Neil Diamond’s 1969 rock & roll classic, Brother Love’s Traveling Salvation Show aptly describes a time long ago when people attended outside revivals in the heat of summer nights and relished in finding the Lord in spiritual camp meetings. Preachers would serve up sermons filled with images of hell, pranced with animation on the platform, reviled sin, pounded the lectern, waved the Bible and beckoned for souls to accept salvation at the foot of the alter. Attendees would pitch tents, make camp and were thrilled to hear the message and rejoiced in singing old time gospel hymns.
Reverend Sam Jones was born 1847 in Oak Bowery, Alabama, but reared in Cartersville. His formative years were filled with hard work. As a young man Sam labored in a foundry and drove freight wagons. His father was a Captain in the Confederate Army and later practiced law.
Sam followed in his father’s law profession, but suffered from depression and fell into alcoholism. Upon his father’s deathbed, steeped in guilt and impending loss of his father, Sam repented and swore to give up his wicked life and defy the evils of liquor. Here … began his journey to become one of America’s most legendary evangelists.
In 1884 a grand bush-arbor revival meeting was held in Cartersville and preached by the Reverend J. B. Robbins and Dr. T. F. Pierce. Records indicate that 68 people accepted Christ as a result of the meeting. It is thought that this event was the origin of the Sam Jones Camp Meetings. As many clergy of the day, Sam Jones did not have a fixed church, but was a circuit rider assigned to the Van Wert district. However, his talent for speaking, humor and preaching drew enormous crowds.
A history found in the archives of the Sam Jones United Memorial Methodist Church suggests that the 1884 outside revival likely inspired his idea for the success that an open – air tabernacle could offer.

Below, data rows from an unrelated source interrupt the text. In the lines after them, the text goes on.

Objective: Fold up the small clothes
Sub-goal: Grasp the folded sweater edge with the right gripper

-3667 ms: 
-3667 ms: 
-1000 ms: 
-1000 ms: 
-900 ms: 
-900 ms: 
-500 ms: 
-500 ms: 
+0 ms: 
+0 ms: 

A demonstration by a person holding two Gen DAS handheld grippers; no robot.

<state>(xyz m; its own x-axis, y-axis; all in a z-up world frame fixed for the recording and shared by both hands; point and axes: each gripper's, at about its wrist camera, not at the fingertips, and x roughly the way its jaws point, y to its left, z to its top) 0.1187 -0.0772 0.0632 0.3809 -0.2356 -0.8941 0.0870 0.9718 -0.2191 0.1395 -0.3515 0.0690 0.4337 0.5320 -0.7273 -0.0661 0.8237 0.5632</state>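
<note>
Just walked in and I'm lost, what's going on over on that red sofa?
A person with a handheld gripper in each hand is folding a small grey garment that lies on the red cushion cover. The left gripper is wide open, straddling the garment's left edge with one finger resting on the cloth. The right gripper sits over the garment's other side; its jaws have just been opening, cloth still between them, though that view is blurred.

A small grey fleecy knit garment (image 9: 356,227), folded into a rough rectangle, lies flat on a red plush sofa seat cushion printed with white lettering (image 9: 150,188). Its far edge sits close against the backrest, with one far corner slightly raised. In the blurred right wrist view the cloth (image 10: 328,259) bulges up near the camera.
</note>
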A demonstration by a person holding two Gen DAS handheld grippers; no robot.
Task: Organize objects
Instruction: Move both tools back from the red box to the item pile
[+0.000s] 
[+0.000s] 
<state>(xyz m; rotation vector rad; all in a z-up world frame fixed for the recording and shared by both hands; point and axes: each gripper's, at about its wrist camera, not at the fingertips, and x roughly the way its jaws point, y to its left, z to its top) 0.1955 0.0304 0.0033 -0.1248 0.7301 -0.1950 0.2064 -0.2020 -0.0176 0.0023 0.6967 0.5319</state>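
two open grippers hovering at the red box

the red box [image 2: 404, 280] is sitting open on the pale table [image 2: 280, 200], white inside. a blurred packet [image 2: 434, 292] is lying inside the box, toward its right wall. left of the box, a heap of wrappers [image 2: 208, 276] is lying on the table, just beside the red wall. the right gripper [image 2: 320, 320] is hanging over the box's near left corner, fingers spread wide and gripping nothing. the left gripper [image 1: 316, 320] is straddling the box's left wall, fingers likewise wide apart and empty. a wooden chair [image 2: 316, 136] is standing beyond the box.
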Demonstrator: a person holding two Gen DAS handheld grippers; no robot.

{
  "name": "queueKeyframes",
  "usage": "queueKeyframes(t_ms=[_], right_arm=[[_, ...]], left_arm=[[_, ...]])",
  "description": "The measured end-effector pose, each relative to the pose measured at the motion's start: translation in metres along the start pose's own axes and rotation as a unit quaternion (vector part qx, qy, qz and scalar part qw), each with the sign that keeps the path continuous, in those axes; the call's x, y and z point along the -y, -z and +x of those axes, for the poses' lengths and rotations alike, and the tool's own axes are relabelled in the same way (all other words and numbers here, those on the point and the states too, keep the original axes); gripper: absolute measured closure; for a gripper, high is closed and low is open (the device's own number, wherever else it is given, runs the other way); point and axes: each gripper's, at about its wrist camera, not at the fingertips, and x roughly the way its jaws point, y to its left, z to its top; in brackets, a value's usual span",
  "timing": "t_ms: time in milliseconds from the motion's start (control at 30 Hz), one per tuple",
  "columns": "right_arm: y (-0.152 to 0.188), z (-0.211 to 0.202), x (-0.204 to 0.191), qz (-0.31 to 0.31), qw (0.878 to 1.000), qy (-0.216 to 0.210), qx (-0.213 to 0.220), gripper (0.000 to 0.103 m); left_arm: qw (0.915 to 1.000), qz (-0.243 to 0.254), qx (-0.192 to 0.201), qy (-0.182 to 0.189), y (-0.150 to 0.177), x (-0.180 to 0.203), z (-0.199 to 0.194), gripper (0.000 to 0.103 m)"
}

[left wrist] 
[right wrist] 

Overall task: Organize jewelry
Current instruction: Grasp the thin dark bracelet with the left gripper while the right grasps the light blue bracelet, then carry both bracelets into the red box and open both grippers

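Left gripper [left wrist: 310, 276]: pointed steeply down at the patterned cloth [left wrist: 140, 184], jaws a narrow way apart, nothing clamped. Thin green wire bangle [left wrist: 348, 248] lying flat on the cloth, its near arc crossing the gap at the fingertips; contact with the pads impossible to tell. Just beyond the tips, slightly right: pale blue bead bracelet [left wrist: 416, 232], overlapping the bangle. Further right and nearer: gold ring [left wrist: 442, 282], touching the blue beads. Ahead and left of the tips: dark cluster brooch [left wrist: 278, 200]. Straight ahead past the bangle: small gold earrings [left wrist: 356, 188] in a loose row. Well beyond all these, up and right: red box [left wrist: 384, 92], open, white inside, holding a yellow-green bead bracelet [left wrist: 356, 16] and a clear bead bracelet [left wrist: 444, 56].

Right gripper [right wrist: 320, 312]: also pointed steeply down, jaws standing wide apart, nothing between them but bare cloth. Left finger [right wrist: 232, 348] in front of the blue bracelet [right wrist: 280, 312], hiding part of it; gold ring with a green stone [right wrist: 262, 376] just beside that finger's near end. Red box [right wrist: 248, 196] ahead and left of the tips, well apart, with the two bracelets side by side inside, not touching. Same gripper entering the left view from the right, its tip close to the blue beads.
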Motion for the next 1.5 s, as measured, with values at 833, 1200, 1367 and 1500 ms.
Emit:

He saw opportunity for reaching greater numbers of people and supplementing his income by using the revival as a tool to meet his calling.
Two years following the bush-arbor revival, Sam Jones proposed to the city of Cartersville to furnish him with ten acres of land on which he would build a tabernacle to preach the gospel. Records reflect that the city complied providing him with a property west of town where Sam Jones built the facility from his personal funds.
A June 17, 1886 article entitled, The Tabernacle, appeared in the Courant American newspaper and reported that a number of citizens met in the Opera House (Grand Theater vicinity) to consider Rev. Sam Jones’ proposal to erect a tabernacle. Business leaders attending the meeting realized the great good that would bring to the community if such an institution were established. The motion was approved; board of trustees appointed and work on the tabernacle began soon after. The trustees consisted of: R. H. Jones, R. M. Pattillo, W. H. Howard, J. T. Owen, T. W. Akin, S. L. Vandivere and E. D. Graham.
According to deed records the board assembled a tract of land in two separate purchases. The first was from Mr. Thomas W. Milner on September 16, 1886 in the amount of $500.00. A second purchase adjoining the first was made from Mr. William M. Graham on July 23, 1888 for $155.00. Interestingly, the trustees quickly conveyed a portion of Tabernacle land to the newly formed and incorporated Sam Jones Female College on November 4th, 1886.
The tabernacle was built on the corner of West Main and Lee Street, property now occupied by the Cartersville Civic Center and Bartow County Library near the former Cherokee Elementary School and site of the former Sam Jones Female Academy. The Academy was a separate project intended to provide seminary training and college options for young ladies. Contrary to innocent beliefs, the Tabernacle nor the Sam Jones Female Academy were not under the authority of the local Methodist (Sam Jones) Church. (Formerly, Cartersville Methodist Episcopal Church South)
According to ads posted in the Courant American newspaper, it appears the facility was named, The Sam Jones Union Tabernacle. Newspaper articles indicate the first Tabernacle Revival was a tent meeting in 1886. What appears to be the first Sam Jones Tabernacle structure meeting was held September 9th, 1887 featuring a slate of impressive ministers to preach at four scheduled services each day with the revival running for 10 days. The ad also boasts that the W&A and East & West RR will offer excursion rates. On the final day Sam Jones preached to an estimated crowd of 6000.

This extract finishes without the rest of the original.